2: About the pre-process of WSI dataset. R1 asked how we selected WSI patches as images and doubted that these patches are not equal to the actual WSIs with the inconsistency in Table1. R3 understood our strategy to use 2048x2048 images but also asked for a justifying explanation of the cropping strategy. The meta-reviewer also asked for a clear experiment setting description.
• We appreciate R1 for pointing our typos in Table1 out and we will correct them in the final version along with the figure reference typo pointed by R3. • Due to the gigapixel size of the actual WSI and limited memory of GPUs, it is a common strategy to use high-resolution image patches in WSI-related researches. The following cropping strategy is adopted to generalize the images we used in experiments: A sliding window of size 2048x2048 and step 1792 (256 pixels overlap) is adopted to crop the image. We filter background crop by setting pixel with chroma (max[RGB] – min[RGB]) larger than 64 as foreground pixels and only keep the crop containing more than 5% foreground pixels.
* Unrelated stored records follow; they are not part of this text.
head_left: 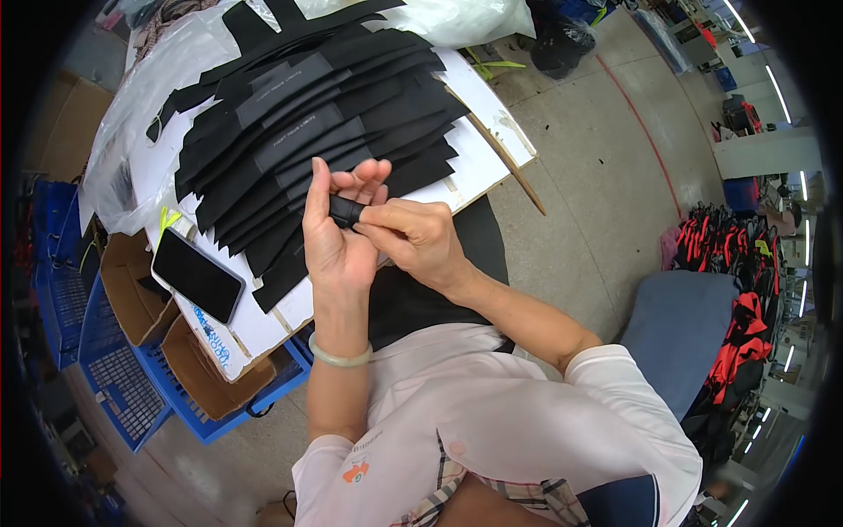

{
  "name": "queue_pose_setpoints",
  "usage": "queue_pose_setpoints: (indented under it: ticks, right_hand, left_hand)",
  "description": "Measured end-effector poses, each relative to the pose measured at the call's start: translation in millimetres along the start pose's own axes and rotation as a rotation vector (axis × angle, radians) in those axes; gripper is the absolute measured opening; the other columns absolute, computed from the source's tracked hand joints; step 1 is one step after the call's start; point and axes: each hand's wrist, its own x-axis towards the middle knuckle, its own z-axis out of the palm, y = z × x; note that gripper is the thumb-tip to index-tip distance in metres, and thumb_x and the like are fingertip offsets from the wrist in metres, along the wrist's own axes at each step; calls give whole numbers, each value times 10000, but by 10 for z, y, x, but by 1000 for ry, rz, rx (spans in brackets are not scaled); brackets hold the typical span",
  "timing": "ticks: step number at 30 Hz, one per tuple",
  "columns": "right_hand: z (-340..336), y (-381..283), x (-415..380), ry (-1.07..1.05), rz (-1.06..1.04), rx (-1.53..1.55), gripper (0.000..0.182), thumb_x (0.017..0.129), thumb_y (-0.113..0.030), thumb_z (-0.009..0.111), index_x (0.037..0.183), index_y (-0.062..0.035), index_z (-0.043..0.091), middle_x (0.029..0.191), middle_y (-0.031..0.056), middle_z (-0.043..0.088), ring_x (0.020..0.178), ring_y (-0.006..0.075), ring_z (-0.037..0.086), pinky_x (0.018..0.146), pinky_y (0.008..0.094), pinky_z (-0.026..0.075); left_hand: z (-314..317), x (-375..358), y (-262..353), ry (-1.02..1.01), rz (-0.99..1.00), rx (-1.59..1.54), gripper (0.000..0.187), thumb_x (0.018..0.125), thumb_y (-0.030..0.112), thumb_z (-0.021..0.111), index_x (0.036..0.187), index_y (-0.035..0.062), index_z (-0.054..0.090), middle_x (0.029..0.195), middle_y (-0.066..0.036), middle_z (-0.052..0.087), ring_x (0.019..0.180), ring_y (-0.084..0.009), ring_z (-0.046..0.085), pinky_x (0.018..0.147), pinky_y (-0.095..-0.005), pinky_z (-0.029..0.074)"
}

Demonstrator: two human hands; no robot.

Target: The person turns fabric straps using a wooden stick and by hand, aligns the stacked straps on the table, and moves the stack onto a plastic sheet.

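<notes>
A small black cylinder-shaped thing point(345, 212) is held between my two hands, above the near edge of a stack of black fabric pieces point(325, 105). My left hand point(338, 250) is palm up, thumb raised and fingers curled round the far side of the cylinder. From the right, the thumb and fingertips of my right hand point(420, 235) pinch its near end. What exactly the cylinder is, I cannot make out. Grey printed patches point(312, 136) run across the fanned-out fabric pieces, which lie on a white board point(483, 132).
A black-screened phone point(198, 275) lies at the board's left edge. Clear plastic sheeting point(123, 167) drapes behind it. Below stand cardboard boxes point(195, 373) and a blue crate point(224, 425). A wooden stick point(507, 162) juts past the right edge. Red and black goods point(729, 250) are piled at right.
</notes>
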Motion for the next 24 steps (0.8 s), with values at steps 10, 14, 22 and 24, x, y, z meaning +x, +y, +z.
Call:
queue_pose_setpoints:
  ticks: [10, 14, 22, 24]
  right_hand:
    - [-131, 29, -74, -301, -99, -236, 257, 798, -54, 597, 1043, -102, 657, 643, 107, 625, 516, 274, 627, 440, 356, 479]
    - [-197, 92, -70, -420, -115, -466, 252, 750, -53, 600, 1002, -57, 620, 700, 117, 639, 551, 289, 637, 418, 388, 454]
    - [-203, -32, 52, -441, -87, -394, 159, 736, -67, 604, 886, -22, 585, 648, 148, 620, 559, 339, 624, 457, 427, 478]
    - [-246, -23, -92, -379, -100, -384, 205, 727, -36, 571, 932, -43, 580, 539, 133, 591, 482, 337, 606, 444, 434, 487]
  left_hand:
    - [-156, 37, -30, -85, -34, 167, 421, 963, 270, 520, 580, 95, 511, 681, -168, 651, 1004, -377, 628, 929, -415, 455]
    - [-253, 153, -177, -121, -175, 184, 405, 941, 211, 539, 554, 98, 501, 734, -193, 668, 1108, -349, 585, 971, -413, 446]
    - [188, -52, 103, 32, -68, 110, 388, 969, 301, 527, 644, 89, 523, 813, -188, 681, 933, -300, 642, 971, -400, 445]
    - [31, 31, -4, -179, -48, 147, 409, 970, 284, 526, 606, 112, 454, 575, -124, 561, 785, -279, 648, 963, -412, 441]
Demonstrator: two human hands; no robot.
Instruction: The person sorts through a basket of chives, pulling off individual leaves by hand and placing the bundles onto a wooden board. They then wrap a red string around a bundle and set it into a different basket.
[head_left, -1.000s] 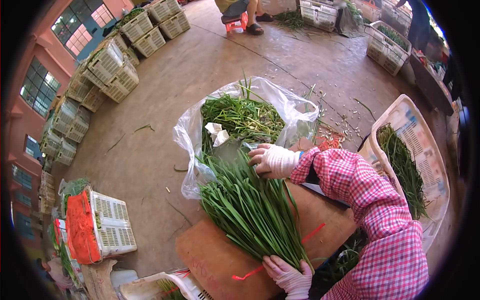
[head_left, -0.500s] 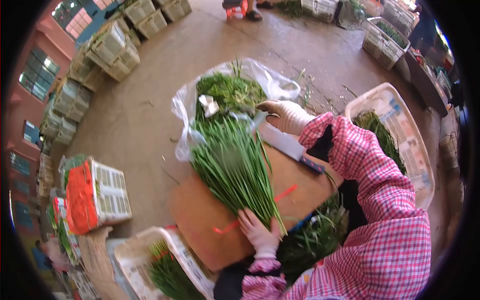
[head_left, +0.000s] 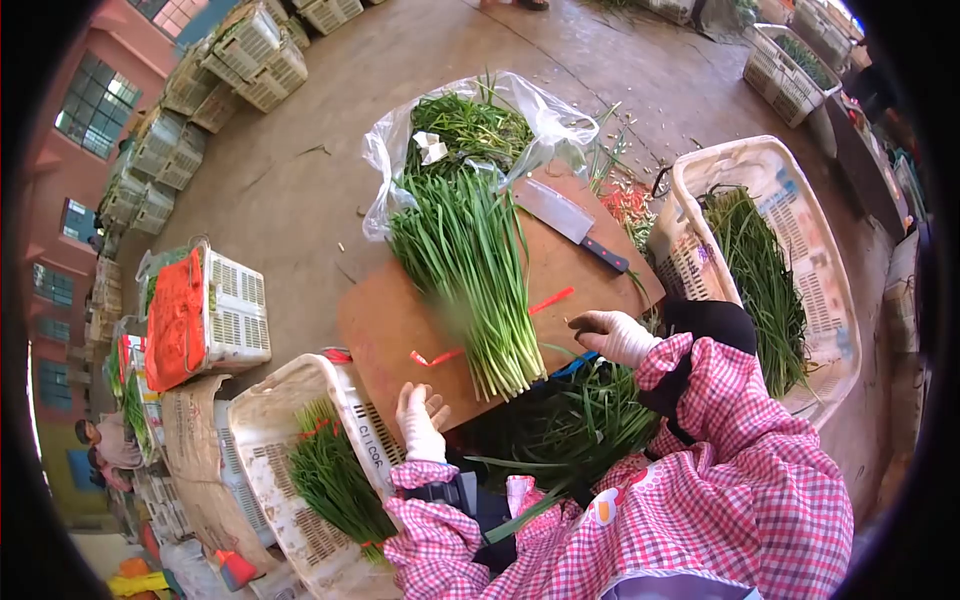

Notably, as the non-cancerous region in the Camelyon16 dataset is much larger than the cancerous region, we use a randomly sample sub-set of non-cancerous patches. We will add this description in the final version. • Though we did not conduct experiments on the whole/raw WSI image, from our perspective, we do not agree with R1 that the input crop is “small”. We also want to correct the R1 comments that “on the two public datasets” in which that we clearly pointed out that the HCC dataset is collected by our collaborators.
Other valuable discussions, for example, R2 thought that there are other cancer types (prostate cancer) where our approach would show more advantage when global relationships are even more important, will be carefully considered in our future work. We feel grateful that this work is early accepted and we would like to discuss the potentials of HAG framework with the community.